O indivíduo assomado à janela não teve ocasião de apertar pela quarta vez o gatilho do seu revólver. Havia ficado desconcertado ao ver o sardento rodar como um pião, impedindo-o de afinar a pontaria. Quando quis retificar os tiros era demasiadamente tarde para ele. Qualquer coisa chocou brutalmente contra a sua fronte atirando-o para trás com violência. Nem sequer soube bem o que lhe aconteceu. Cole Derry voltou a soprar o cano do seu «Colt» fumegante. Um sorriso irónico curvava-lhe os lábios ao encarar com a jovem alterada.
— Obrigado, Cinthia. Se não fosse você, esse tipo tinha-me despachado. Sem esperar pela resposta da rapariga voltou-se para , o tipo citrino.
— Era este o terceiro ?
A resposta do vaqueiro demorou mais alguns segundos que os necessários. O seu rosto refletia um pasmo tremendo. Pôde por fim despegar a língua do céu da boca e murmurou, engolindo saliva:
— Sim, esse era o companheiro desses dois indivíduos.
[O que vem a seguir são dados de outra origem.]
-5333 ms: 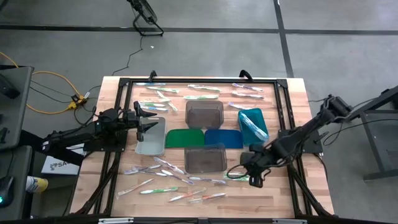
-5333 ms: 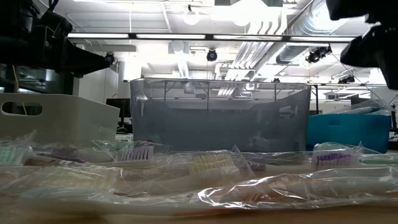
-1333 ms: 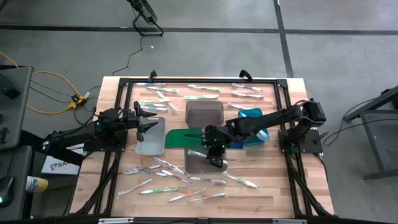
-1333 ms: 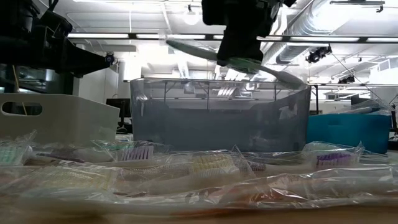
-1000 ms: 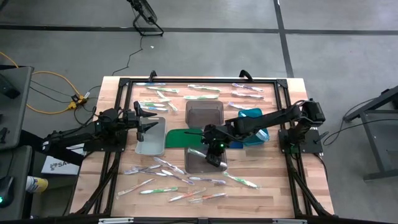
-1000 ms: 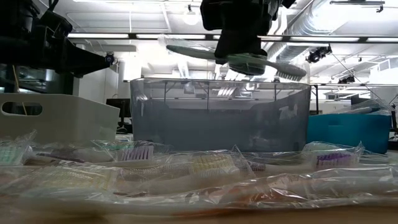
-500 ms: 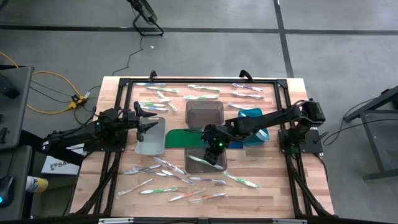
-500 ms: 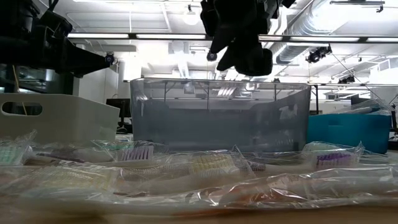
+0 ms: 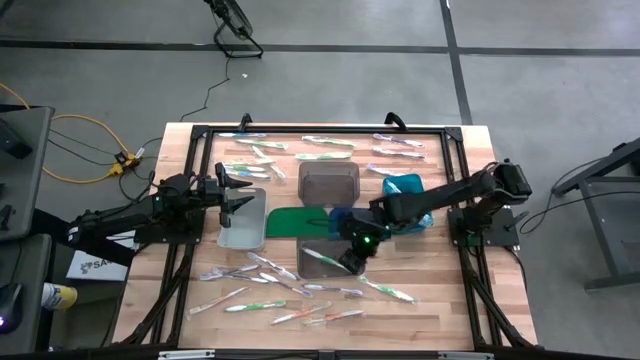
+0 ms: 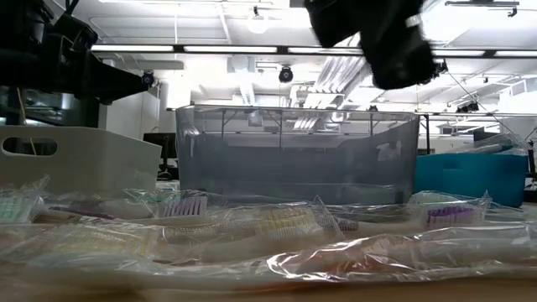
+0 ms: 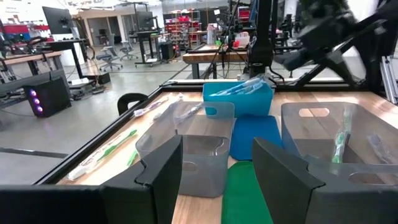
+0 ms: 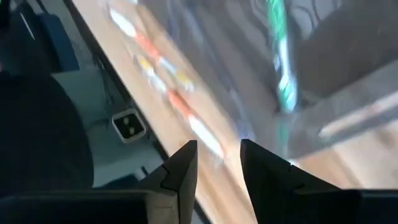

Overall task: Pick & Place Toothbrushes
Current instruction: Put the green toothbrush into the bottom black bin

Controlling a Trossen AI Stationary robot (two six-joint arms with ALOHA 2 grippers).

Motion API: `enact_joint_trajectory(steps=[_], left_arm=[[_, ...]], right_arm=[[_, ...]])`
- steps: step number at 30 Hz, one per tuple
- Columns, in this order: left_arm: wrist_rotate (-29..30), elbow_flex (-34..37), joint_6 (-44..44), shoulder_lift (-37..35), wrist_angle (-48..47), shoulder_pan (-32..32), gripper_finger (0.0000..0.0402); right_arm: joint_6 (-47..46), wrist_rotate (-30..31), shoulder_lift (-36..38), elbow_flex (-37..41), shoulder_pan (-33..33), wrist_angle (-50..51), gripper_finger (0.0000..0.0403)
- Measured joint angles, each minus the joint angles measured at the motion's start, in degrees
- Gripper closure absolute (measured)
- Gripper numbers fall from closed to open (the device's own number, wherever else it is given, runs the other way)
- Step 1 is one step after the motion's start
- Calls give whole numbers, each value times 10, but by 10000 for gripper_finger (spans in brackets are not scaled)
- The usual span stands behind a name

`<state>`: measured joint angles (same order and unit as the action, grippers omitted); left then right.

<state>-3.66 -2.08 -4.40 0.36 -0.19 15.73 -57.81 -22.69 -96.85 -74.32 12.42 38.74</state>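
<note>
Wrapped toothbrushes lie scattered along the table's near side (image 9: 265,290) and far side (image 9: 320,148). One green toothbrush (image 9: 320,257) lies flat inside the near grey bin (image 9: 312,271); it also shows in the right wrist view (image 12: 281,62) and in the left wrist view (image 11: 339,140). My right gripper (image 9: 352,257) hovers open over that bin's right part (image 12: 217,167), holding nothing. My left gripper (image 9: 240,190) waits open above the white bin (image 9: 243,232), and its fingers are bare in its wrist view (image 11: 217,165).
A second grey bin (image 9: 328,182) stands farther back, and a teal bin (image 9: 407,200) with toothbrushes in it sits at the right. A green mat (image 9: 295,221) and a blue mat (image 9: 340,222) lie between the bins. A black frame (image 9: 320,128) rims the table.
My right gripper let go of the green toothbrush above the near grey bin. The toothbrush fell and now lies flat inside it. The gripper then moved a little toward the table's right edge.
</note>
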Motion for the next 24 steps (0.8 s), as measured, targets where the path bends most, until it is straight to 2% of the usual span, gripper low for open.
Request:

Outro vaqueiro já recomposto do seu assombro disse com admiração olhando para Cole:
— Céus! Você parece uma centelha a disparar. E que pontaria! Três tiros e três cadáveres.
— Faça-me um favor, amigo — interrompeu-o o sardento sorrindo. —Vá procurar o xerife e o coveiro para que tirem estes «fiambres» daqui.
Mas não foi necessário chamar o xerife. Antes de que desaparecesse o eco da última palavra de Cole Derry, o representante da Lei em Bay Sping e o seu ajudante irrompiam como dois ciclones no restaurante.